Abandoned rails along Bloomingdale Avenue to be transformed into trail, park

By Tim Shaunnessey

A long-abandoned freight track runs along and above Bloomingdale Avenue on the city’s Northwest Side, flanked by grassy embankments with flowers growing mere feet from the rails. The track has long been a destination for explorers in the Logan Square neighborhood and will soon be transformed from a relic of industrial expansion into a trail and park.

The Bloomingdale Trail project is a long-running undertaking by both community groups and government that has been in planning stages since 1997. It calls for converting the track into an elevated trail and park to offer relief from of urban development in the area. The trail will run through the Humboldt Park, Logan Square, Wicker Park and Bucktown communities and is planned to be functional for pedestrians by 2014.

Ben Helphand, president of Friends of the Bloomingdale Trail, a volunteer organization in support of the project, co-founded the association in 2003 with other community members.

“We all believed that this industrial space should be reborn as a community space,” Helphand said.

Both Mayor Rahm Emanuel and former Mayor Richard M. Daley have supported the project. Helphand said Emanuel in particular helped revitalize the project, making it a priority during his mayoral campaign. True to his word, Emanuel included the trail as part of the city’s recently released Building a New Chicago project.

“[The project will consist of] turning an old train track into three miles of nature trail, bike and running paths that will connect four distinct Chicago communities,” Emanuel said during the March 29 announcement of Building a New Chicago.

Alderman Rey Colón (35th Ward) said he believes connecting the trail will have significant benefits for residents and visitors.

“The fact that it’s connecting communities that normally would consider themselves having few things in common really allows people who live in the city, or people visiting the city, to really get the flavor of Chicago as a city of neighborhoods and not just a downtown metropolis,” Colón said.

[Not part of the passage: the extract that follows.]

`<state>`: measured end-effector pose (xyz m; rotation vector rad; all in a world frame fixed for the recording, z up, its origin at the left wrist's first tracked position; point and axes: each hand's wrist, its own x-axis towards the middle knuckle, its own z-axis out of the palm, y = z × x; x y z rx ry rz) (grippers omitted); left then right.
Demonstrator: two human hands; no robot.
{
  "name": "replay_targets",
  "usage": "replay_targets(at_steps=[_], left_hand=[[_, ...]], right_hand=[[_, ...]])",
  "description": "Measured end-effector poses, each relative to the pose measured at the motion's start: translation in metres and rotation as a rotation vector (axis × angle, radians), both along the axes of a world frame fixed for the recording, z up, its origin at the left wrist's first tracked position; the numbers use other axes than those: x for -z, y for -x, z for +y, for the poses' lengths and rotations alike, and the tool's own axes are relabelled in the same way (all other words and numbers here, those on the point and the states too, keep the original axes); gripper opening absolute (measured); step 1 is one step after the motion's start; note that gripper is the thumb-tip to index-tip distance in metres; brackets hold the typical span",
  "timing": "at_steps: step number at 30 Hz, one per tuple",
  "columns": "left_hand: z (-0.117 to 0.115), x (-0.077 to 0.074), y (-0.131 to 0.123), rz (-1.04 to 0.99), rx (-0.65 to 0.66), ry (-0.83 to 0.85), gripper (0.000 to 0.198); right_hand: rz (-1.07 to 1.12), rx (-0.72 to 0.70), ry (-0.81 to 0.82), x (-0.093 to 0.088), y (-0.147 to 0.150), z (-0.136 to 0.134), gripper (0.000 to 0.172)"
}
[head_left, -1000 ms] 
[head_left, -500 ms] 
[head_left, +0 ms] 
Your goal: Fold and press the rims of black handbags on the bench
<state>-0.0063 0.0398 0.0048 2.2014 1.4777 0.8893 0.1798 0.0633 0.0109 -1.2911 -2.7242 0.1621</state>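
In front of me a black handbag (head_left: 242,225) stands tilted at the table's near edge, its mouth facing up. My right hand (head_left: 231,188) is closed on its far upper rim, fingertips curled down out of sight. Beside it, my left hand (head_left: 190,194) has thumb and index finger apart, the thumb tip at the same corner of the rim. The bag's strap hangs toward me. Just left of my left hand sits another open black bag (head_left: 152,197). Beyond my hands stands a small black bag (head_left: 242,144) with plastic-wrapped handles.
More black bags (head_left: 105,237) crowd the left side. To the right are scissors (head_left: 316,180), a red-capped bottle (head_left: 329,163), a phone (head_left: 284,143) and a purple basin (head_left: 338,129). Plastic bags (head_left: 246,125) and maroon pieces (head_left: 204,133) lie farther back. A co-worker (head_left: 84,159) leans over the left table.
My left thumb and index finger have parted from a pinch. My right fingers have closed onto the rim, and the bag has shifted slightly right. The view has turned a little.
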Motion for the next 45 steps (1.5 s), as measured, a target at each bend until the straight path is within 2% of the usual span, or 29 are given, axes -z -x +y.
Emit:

Emanuel’s announcement called for the project to be completed by 2014. Helphand noted that the rail will be usable at that point, but completing aesthetic elements of the trail, such as the park and planned artwork, would take additional time.

The original plans for the trail called for an extension to the Chicago River, but current plans have it ending at Ashland Avenue near Walsh Park, 1722 N. Ashland  Ave. Colón said he hopes for the trail to eventually extend as far as the river.

The stretch of track has existed since 1872, a year after the Chicago Fire. Originally built on the ground, the track was elevated in 1910 to separate it from other traffic as the city had become more congested. Use of the track steadily decreased until it fell into disuse in the early 1990s.

While the idea to convert the track was conceived in 1997, it first gained momentum in 2002 as part of the Logan Square Open Space Plan, which was designed to increase the quantity and quality of open spaces in the neighborhood.

“At the time, we were considered to be the top two deficient wards in as far as recreational space,” Colón said. “The Bloomingdale trail—of the 14 or so open-space projects—was the most compelling but most expensive and least attainable because of the cost to transform it.”

He said he thinks the trail’s completion will be significant for both the neighborhoods it connects and for the city of Chicago as a whole.

“It’s significant in keeping the historic Bloomingdale rail line and repurposing it for cycling and pedestrians,” Colón said. “It’s a great amenity and in my opinion something that is going to be renowned throughout the country.”

Helphand said the trail will serve many purposes, functioning as place for residents to exercise and as a corridor running east and west.

“For some people, it’s about community health,” he said. “Some people think, ‘Oh, I can commute now,’ and it improves their quality of life.”

Helphand said that the project appeals to him in both ways.

“It’s a marriage of both the practical and the whimsical,” he said. “I’ve got a daughter, and I’m going to teach her how to ride her bike on the Bloomingdale Trail.”